GenFleet Therapeutics (2595.HK) announced the preliminary phase I data of GFS202A, a novel GDF15/IL-6 bispecific antibody for cancer cachexia, were featured in a poster presentation at the 2026 American Society of Clinical Oncology (ASCO) annual meeting on May 30 (local time). As the world’s first GDF15/IL-6 bispecific antibody, GFS202A demonstrated a favorable safety/tolerability profile in preliminary phase I data, alongside promising efficacy for cancer cachexia and robust pharmacodynamic properties. Starting from the 200 mg Q3W dose level, complete and constant inhibition of GDF15 was achieved, coupled with clinically relevant weight gain and improved maintenance of skeletal muscle among patients.
Cachexia is a complicated metabolic syndrome, characterized by an array of wasting symptoms, that frequently occurs in multiple chronic diseases. Cancer represents a primary cause of cachexia, which contributes to approximately 30% of all cancer-related deaths. Notably, cachexia affects more than 50% of patients with gastrointestinal malignancies including pancreatic cancer. To date, no targeted therapies for cachexia have been approved by either FDA or NMPA. Abnormal expressions of GDF15 and IL-6 have been identified as closely associated with the onset and progression of cachexia; trials of overseas monoclonal antibodies targeting either factor have reported positive data treating cachexia or malignant tumors. Through dual inhibition of GDF15 and IL-6 signaling pathways, GFS202A may bring about superior efficacy relative to single-target monoclonal antibodies.

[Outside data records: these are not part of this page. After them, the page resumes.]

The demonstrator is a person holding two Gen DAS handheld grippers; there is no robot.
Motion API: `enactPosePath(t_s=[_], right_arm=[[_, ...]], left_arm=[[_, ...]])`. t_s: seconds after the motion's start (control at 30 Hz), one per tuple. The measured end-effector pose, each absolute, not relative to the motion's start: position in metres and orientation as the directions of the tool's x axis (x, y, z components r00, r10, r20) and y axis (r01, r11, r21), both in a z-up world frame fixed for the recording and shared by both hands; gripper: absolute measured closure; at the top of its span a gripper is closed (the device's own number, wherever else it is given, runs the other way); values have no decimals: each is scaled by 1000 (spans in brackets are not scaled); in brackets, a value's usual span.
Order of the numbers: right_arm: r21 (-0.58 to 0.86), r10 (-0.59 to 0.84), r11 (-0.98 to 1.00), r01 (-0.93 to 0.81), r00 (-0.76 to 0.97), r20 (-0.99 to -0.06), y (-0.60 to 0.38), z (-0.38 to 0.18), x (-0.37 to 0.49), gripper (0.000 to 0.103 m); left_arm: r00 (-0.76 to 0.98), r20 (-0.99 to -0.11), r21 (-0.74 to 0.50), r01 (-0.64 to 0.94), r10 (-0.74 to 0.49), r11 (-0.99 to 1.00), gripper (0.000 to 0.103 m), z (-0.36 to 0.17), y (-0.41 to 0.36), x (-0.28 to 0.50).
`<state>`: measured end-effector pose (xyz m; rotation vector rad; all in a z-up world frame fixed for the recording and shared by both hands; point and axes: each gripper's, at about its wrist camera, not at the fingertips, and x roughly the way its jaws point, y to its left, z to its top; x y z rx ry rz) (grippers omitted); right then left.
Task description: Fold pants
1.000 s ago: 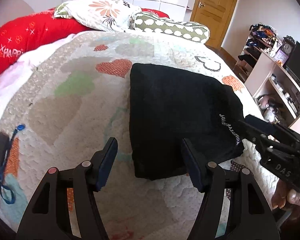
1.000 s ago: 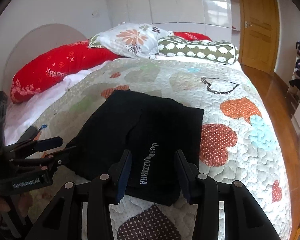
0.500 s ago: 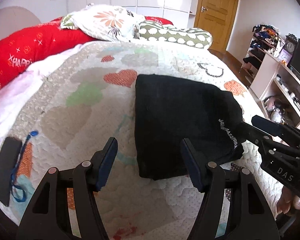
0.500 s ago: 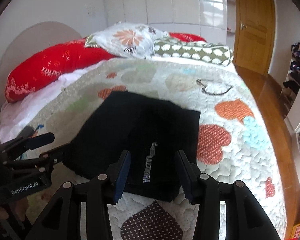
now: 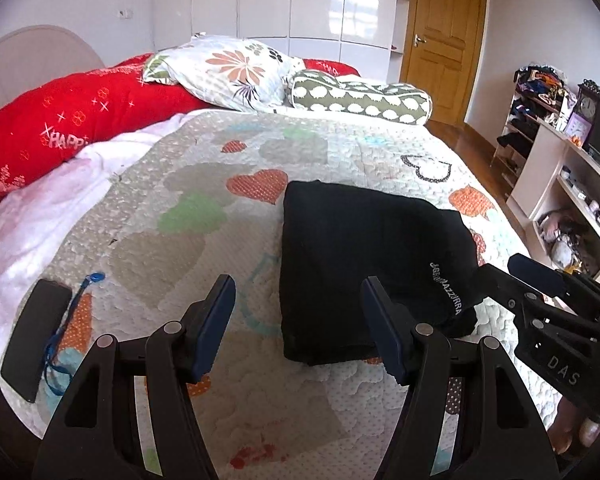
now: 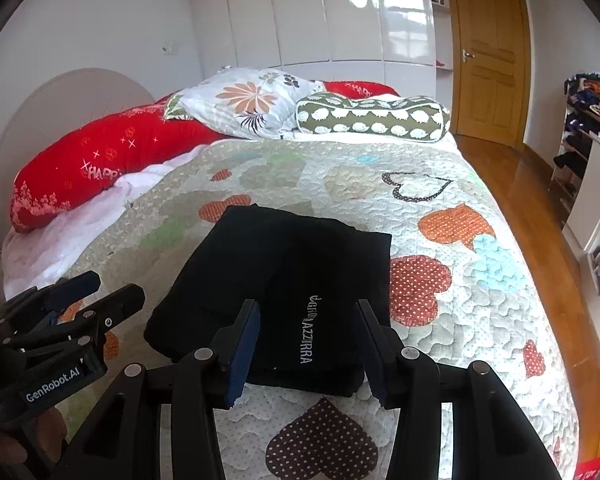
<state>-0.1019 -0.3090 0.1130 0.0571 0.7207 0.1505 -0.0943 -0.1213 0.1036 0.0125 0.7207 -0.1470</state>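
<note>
L to R, as we hold the rig over the bed: a black phone (image 5: 34, 336) w/ blue lanyard lies flat on the heart-print quilt (image 5: 172, 256) near the bed's left edge. Our left claw (image 5: 298, 326) hangs above bare quilt, jaws apart, nothing between them — its right pad sits just in front of the near-left corner of the pants (image 5: 364, 256). The pants are black, folded into a compact rectangle, lying flat mid-bed w/ white lettering along the near right edge. Our right claw (image 6: 308, 354) hovers over that near edge, jaws parted and clear of the cloth — no grip. Far end of bed: red bolster (image 6: 100, 168), floral pillow (image 6: 244, 104), green patterned bolster (image 6: 372, 118). Far right: wooden door (image 6: 488, 60).
</note>
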Motion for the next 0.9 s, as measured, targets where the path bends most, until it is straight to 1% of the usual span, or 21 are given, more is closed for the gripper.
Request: enactPosePath(t_s=[0.23,0.9], right_arm=[[129,157,987,-96,747,-646,-314,117,-107,56],[108,132,991,-81,742,-657,-311,115,-104,56]], left_arm=[[747,-654,-24,139,-121,990,37,107,-126,-100],[761,-641,5,138,-103,990,37,108,-133,-104]])
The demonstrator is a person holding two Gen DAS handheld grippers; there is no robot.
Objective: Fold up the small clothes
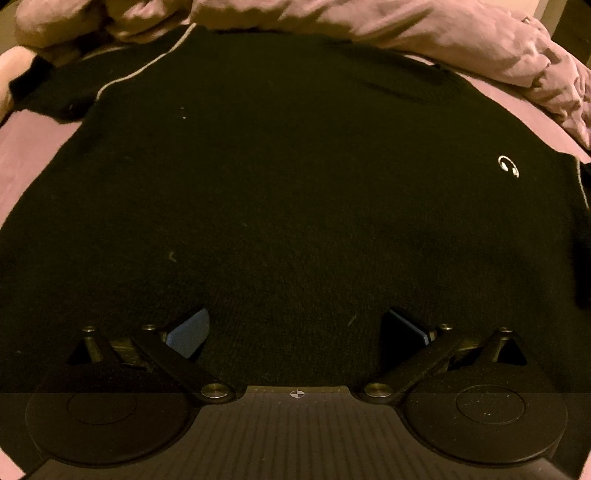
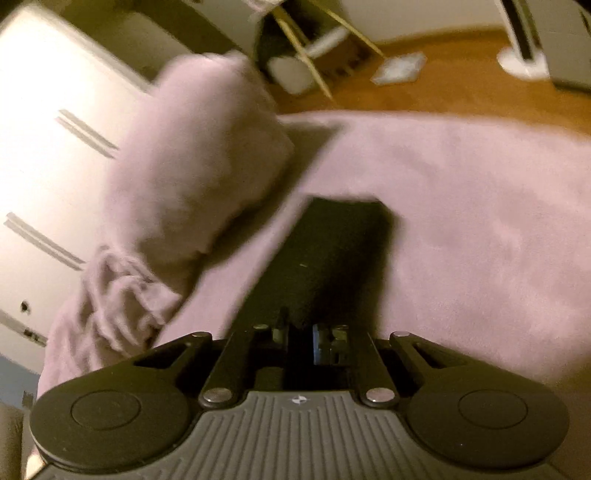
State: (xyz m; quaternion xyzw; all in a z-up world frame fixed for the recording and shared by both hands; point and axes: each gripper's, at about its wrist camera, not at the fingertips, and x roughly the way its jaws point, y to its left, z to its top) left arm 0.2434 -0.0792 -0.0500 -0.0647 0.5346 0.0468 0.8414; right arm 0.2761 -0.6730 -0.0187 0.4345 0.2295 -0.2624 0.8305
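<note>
Pink bedsheet (image 1: 26, 147) covers the bed that carries everything, and a rumpled pink duvet (image 1: 369, 26) is heaped along its far edge in the left wrist view. Spread flat over the sheet, the black top (image 1: 277, 184) fills nearly the whole of that view; bare sheet shows only in narrow strips past its left side and at the upper right. Thin pale piping (image 1: 147, 66) runs along its far left shoulder, and a small white headphone-shaped logo (image 1: 508, 166) sits near its right side; no lettering can be read. Low over the near part of the top, the left gripper (image 1: 295, 328) has its jaws spread wide with only flat fabric between them, gripping nothing. In the blurred right wrist view, the right gripper (image 2: 299, 343) is closed tight on a black sleeve (image 2: 332, 251) stretching ahead over open pink sheet, with wooden floor (image 2: 443, 74) beyond the bed's edge.
</note>
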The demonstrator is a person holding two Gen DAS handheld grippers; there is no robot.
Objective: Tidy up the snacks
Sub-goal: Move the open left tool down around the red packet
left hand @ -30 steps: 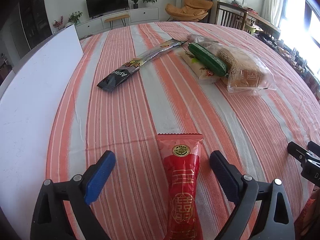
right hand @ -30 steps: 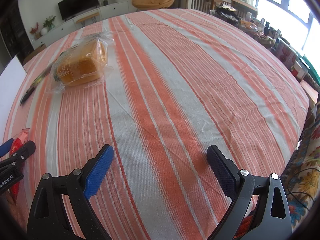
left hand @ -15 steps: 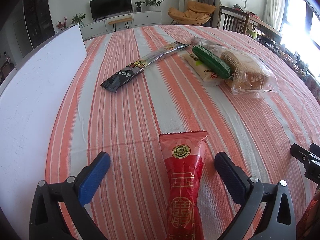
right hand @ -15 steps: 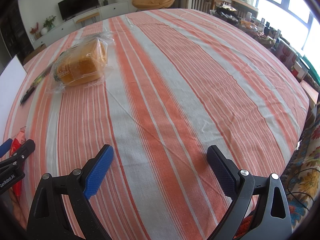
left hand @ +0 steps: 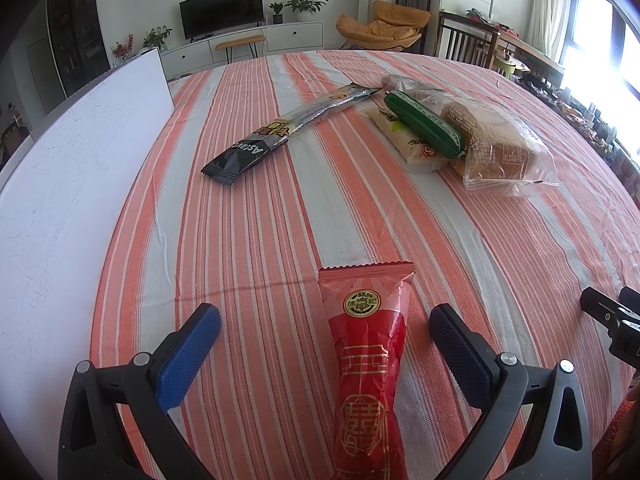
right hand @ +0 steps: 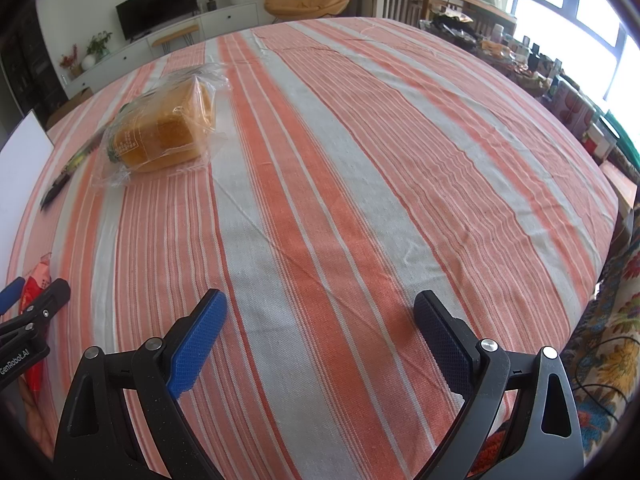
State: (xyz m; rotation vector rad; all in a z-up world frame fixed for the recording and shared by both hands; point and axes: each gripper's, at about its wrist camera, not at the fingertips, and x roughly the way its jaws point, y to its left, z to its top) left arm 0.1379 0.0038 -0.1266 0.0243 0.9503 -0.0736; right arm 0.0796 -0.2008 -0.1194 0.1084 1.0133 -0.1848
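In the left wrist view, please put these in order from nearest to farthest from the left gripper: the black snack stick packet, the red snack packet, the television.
1. The red snack packet lies between the open fingers of the left gripper.
2. The black snack stick packet lies further out on the striped tablecloth, slightly left of centre.
3. The television stands against the far wall, beyond the table.

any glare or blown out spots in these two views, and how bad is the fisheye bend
Left wrist view: the window at upper right is blown out white, washing the table's far right edge; the red packet between the open left tool stays sharp. Right wrist view: the windows also clip; the striped tablecloth bulges into a dome, and the bagged bread shows sheen.
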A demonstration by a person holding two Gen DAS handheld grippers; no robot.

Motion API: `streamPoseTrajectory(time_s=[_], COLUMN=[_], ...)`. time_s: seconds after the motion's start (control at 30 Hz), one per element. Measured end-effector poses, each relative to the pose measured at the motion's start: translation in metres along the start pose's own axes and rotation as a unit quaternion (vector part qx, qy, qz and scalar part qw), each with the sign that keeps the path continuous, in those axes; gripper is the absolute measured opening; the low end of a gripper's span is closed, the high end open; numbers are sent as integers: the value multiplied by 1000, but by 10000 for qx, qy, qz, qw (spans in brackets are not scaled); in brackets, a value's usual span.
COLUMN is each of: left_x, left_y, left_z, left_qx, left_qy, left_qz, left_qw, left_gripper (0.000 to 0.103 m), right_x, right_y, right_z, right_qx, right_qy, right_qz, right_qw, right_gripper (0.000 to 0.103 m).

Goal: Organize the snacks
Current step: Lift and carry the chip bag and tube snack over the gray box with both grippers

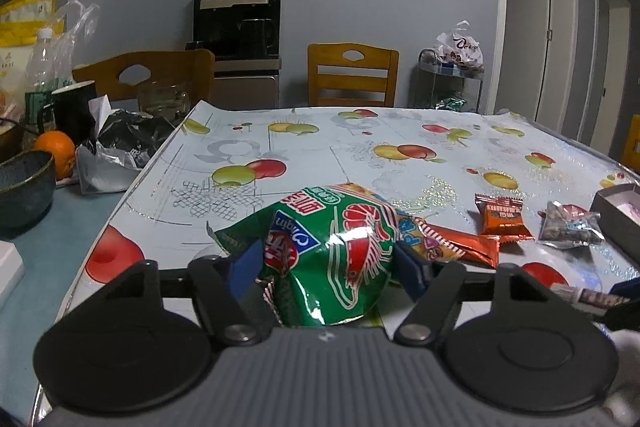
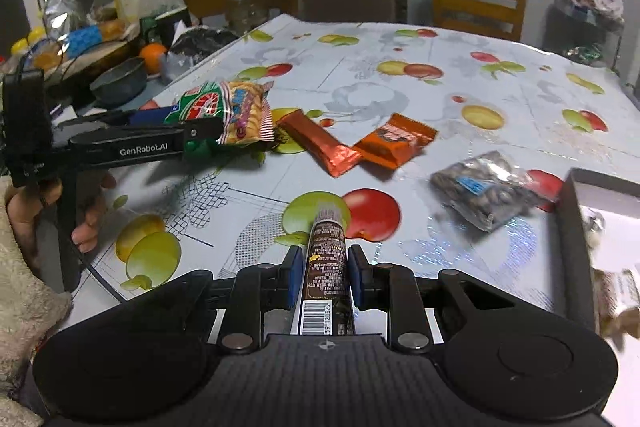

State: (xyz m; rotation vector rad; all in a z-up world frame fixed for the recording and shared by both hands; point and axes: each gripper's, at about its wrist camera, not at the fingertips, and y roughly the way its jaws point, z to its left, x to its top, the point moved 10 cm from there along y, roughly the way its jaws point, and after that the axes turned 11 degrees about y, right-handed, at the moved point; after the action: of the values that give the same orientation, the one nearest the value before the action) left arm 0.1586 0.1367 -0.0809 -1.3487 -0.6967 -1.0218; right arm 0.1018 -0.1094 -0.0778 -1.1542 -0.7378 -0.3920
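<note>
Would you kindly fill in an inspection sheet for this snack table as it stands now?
Surface: fruit-print tablecloth, glossy.
Job's things: green snack bag; biscuit pack; two orange bars; seed packet; brown stick pack; dark box at right.
Clutter: bowl, orange, mug, bottle.
Tongs: left tongs closing around the green bag; right tongs clamp the stick pack.
Cables: black lead below left handle.
Surroundings: two wooden chairs, water dispenser, doorways.

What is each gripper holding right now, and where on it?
The left gripper pinches the green snack bag across its crumpled near end. The right gripper clamps the brown snack stick by its sides near the barcode end.
</note>
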Motion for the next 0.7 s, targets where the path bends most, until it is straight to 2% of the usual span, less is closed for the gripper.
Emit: streamPoseTrajectory(time_s=[0.03, 0.07, 0.27, 0.4, 0.7], left_x=[1, 1, 2, 7, 23], left_y=[-1, -3, -9, -23, -66], left_z=[-2, -5, -15, -22, -85], left_qx=[17, 21, 197, -163, -634], left_qy=[65, 113, 280, -4, 620], left_qz=[-15, -24, 118, 132, -215], left_qw=[10000, 9999, 9993, 9998, 9958], left_gripper=[64, 53, 46, 41, 39], right_x=[-1, -2, -11, -19, -27], right_y=[-3, -5, -14, -15, -8], right_z=[-3, -6, -17, -24, -27], right_qx=[-9, -21, -122, -108, -176], right_qy=[21, 51, 8, -3, -156], right_qz=[-16, -27, -61, -5, 90], right_qw=[10000, 10000, 9999, 9999, 9997], right_gripper=[26, 25, 25, 25, 26])
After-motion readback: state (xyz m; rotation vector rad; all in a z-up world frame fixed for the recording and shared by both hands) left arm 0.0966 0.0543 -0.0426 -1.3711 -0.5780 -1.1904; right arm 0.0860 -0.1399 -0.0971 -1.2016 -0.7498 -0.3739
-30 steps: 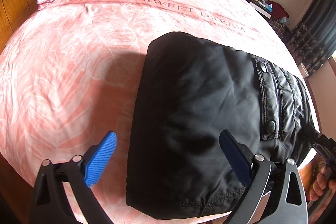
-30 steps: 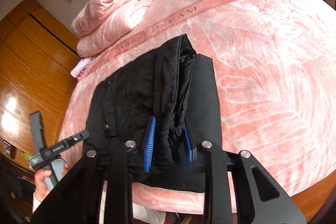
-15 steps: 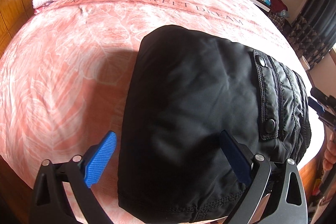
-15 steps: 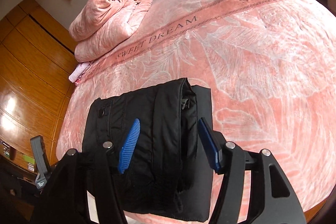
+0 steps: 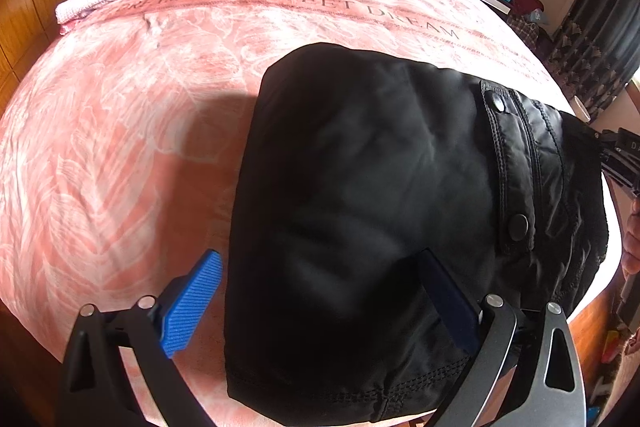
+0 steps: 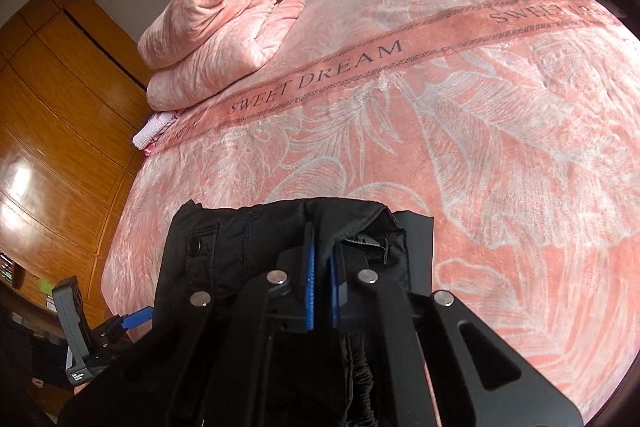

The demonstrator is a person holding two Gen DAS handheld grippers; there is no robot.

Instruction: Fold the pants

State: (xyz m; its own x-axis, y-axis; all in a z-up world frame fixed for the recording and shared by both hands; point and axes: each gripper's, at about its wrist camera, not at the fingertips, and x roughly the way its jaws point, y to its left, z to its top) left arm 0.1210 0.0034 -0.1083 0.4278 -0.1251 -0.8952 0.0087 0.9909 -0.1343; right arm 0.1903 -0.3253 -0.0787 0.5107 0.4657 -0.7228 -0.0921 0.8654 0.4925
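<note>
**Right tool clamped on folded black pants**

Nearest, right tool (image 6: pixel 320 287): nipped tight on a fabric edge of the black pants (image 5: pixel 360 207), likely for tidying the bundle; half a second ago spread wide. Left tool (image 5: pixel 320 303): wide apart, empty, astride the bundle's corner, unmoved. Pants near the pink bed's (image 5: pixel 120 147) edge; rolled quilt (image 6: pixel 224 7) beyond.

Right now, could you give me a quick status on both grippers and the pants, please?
Left gripper open, straddling the pants' near edge. Right gripper shut on a fabric fold. Pants folded compactly on pink bedspread. Nothing obstructing.
</note>
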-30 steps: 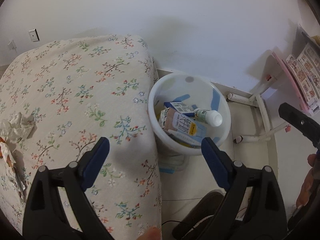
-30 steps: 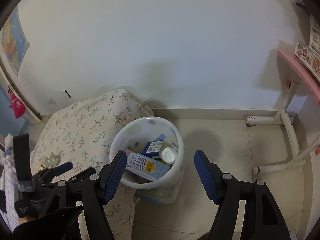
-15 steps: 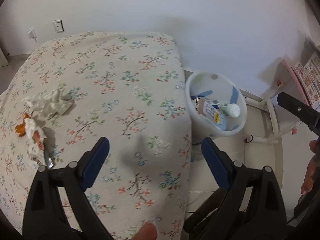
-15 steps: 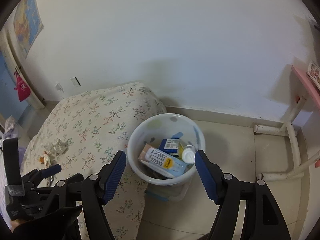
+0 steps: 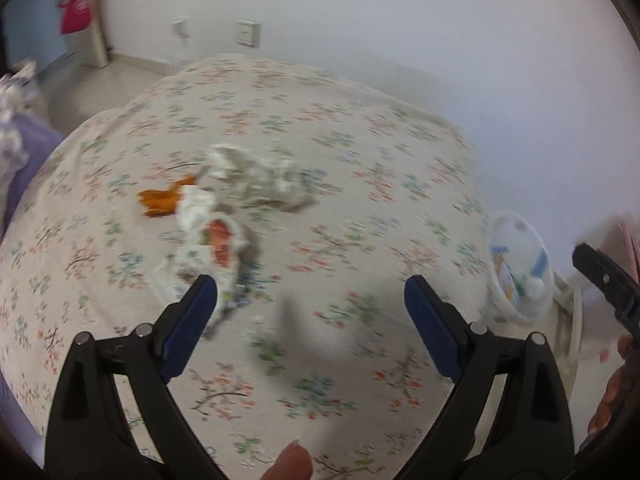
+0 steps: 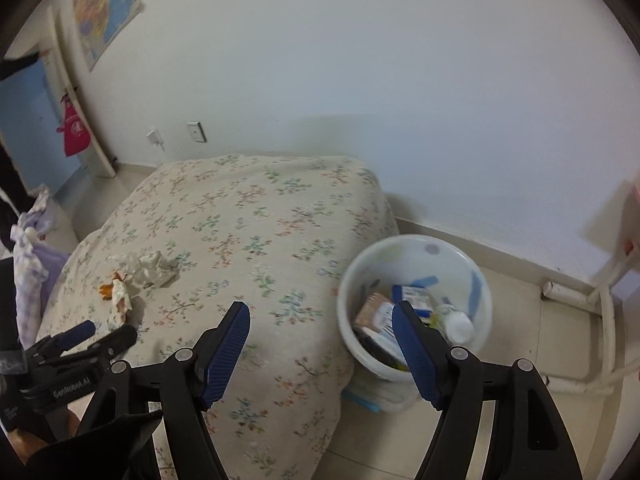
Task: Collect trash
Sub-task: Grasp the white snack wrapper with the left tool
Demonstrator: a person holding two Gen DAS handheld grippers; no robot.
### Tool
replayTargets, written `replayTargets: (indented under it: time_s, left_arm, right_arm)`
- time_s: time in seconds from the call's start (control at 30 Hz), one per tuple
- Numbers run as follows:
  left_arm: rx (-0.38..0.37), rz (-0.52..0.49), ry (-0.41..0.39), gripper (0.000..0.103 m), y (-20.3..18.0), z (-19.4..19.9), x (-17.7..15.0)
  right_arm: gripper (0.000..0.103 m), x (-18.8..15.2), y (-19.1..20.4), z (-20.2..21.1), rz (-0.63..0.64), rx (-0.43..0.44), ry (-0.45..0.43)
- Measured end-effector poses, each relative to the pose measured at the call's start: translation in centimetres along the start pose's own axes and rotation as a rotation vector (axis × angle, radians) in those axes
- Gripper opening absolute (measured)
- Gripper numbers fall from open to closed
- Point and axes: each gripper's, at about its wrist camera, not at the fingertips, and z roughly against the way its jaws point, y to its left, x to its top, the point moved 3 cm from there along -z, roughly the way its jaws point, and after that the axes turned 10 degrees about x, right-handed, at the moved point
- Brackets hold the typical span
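Observation:
Crumpled white tissues (image 5: 256,176) and an orange scrap (image 5: 160,200) lie on the floral bed (image 5: 360,152), with a crumpled wrapper (image 5: 208,240) beside them. My left gripper (image 5: 310,308) is open and empty just above the bed, near the wrapper. The same trash (image 6: 140,268) shows in the right wrist view, left on the bed. My right gripper (image 6: 320,332) is open and empty above the bed's corner. The white bin (image 6: 416,248) stands on the floor right of the bed, holding cartons and a bottle.
A pink table's white legs (image 6: 600,304) stand right of the bin. A purple cloth (image 6: 28,248) lies left of the bed. Wall sockets (image 6: 196,132) are behind the bed. The bin also shows in the left wrist view (image 5: 516,232).
My left gripper has swung left from the bin toward the trash on the bed. My right gripper has also turned left, so the bed fills more of its view.

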Motion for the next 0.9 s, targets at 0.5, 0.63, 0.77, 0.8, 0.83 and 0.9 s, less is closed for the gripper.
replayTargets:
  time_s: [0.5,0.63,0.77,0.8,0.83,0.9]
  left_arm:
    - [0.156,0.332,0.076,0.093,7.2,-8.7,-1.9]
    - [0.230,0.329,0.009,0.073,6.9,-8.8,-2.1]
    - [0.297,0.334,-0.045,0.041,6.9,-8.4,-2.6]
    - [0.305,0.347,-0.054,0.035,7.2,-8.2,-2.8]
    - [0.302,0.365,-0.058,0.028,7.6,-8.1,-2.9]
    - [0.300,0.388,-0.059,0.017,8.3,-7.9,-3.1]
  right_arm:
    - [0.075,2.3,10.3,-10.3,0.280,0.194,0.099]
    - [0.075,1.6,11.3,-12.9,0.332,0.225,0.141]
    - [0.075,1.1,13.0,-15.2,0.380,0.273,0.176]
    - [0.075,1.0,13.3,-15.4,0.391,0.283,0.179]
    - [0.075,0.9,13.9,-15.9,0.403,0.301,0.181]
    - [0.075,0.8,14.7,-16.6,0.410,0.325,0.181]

“GFS202A is the world’s first bispecific antibody targeting cachexia and has advanced into clinical development. We are encouraged by the preliminary data that demonstrated its therapeutic potential in cachexia patients with improvements in key parameters such as body weight, skeletal muscle mass, and appetite, alongside reductions in tumor-associated inflammation and nutritional depletion. Cachexia significantly impairs treatment tolerance and shortens overall survival in patients with cancer and other chronic diseases. We expect GFS202A to deliver a novel supportive therapy and bring renewed hope for longer survival in cachexia patients.”stated Yu Wang, M.D., Ph.D., Chief Medical Officer of GenFleet.
A first-in-human (FiH) phase I study of GFS202A, a GDF15/IL-6 bispecific antibody, in advanced cancer patients with pre-cachexia or cachexia(Abstract No.: 12055)As of March 11, 2026, a total of 19 patients with solid tumors - including non-small cell lung cancer, pancreatic cancer and colorectal cancer - received treatment at doses ranging from 5 mg to 400 mg Q3W. 94.7% of the patients (18/19) were diagnosed as stage IV at baseline, and 78.9% (15/19) had received two or more prior lines of systemic therapy. During the study period, 68.4% of trial participants (13/19) received concurrent anti-tumor treatment, and whom 26.3% (5/19) were administered with platinum-based regimens; no dose-limiting toxicities were observed, and the maximum tolerated dose was not reached.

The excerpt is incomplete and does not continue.